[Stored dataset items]
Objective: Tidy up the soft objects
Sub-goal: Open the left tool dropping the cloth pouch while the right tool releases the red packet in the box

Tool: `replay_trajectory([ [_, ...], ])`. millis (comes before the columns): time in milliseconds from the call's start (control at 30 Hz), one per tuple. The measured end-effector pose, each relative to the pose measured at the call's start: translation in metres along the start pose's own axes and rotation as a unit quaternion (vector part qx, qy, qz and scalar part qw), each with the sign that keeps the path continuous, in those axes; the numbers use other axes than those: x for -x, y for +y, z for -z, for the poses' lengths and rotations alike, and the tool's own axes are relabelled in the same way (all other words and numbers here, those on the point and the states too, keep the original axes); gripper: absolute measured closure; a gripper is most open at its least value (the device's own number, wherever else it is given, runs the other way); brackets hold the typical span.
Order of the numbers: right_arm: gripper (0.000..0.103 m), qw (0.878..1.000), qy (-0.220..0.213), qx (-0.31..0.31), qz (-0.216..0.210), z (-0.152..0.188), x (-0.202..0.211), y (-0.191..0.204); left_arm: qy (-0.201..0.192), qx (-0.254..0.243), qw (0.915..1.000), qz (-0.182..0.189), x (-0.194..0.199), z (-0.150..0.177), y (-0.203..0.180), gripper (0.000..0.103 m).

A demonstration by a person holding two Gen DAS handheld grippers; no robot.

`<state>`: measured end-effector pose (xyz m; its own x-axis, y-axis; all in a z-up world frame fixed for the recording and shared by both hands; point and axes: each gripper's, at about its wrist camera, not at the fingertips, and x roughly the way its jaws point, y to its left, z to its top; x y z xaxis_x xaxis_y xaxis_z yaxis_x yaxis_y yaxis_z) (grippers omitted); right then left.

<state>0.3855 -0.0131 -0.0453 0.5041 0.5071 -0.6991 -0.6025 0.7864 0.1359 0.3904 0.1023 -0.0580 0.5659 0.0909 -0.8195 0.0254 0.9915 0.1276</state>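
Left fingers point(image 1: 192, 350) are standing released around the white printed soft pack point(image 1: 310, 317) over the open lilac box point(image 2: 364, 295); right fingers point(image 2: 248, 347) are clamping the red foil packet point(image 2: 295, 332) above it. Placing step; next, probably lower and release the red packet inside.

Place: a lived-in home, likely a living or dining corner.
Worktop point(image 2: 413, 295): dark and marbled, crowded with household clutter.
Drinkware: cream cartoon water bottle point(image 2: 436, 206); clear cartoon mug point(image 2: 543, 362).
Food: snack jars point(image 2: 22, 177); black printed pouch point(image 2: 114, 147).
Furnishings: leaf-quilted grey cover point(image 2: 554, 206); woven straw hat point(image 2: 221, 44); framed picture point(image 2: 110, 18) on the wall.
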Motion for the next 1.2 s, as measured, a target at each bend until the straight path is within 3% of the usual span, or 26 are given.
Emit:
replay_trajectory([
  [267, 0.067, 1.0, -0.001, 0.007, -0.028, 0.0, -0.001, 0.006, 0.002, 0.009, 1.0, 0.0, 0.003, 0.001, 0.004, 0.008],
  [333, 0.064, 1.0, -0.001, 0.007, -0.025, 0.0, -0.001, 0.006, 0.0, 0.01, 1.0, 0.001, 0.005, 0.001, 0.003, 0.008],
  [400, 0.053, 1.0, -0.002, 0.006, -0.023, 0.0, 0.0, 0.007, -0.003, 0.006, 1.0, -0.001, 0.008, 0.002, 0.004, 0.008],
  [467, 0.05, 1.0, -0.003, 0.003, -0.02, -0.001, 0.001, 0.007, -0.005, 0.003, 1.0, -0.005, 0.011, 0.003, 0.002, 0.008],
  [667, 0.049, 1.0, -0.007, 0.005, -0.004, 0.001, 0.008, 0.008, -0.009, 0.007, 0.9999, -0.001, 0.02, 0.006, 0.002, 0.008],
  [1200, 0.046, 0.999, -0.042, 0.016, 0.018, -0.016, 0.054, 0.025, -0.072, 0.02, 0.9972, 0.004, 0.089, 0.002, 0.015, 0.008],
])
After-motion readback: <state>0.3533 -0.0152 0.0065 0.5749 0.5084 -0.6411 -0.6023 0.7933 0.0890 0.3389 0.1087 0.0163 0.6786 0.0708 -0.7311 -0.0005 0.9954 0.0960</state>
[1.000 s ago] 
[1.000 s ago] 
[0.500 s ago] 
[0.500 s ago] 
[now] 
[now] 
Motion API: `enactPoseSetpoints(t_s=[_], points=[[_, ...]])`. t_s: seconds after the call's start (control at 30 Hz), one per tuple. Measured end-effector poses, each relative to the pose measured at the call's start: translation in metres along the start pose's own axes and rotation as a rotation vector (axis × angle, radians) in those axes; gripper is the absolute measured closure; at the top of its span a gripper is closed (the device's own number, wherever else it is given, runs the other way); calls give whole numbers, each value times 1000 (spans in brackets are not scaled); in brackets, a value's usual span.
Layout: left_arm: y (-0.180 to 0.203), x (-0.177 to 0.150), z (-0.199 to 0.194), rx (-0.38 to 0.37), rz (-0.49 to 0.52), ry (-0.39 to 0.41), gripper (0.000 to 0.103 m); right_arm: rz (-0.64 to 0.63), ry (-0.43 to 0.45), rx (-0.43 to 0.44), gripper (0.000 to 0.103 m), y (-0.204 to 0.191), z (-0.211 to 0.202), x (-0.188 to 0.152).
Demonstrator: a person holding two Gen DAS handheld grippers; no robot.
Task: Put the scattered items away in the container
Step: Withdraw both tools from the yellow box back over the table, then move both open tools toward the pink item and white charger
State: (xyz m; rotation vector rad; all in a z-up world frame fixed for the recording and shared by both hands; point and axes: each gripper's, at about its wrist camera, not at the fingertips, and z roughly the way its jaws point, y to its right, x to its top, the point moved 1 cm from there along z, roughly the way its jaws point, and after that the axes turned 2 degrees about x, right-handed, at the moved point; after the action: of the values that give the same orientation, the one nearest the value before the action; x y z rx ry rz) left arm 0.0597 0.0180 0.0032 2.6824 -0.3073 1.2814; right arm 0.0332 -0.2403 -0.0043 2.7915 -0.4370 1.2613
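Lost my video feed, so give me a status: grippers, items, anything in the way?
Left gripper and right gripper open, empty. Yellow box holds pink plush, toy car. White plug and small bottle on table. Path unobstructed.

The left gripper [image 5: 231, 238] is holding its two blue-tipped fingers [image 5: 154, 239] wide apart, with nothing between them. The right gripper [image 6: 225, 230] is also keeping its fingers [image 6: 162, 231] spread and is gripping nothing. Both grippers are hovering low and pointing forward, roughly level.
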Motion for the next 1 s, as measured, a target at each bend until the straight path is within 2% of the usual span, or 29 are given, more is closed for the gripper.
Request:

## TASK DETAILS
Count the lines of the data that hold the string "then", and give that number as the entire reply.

## EXERCISE RESPONSE
2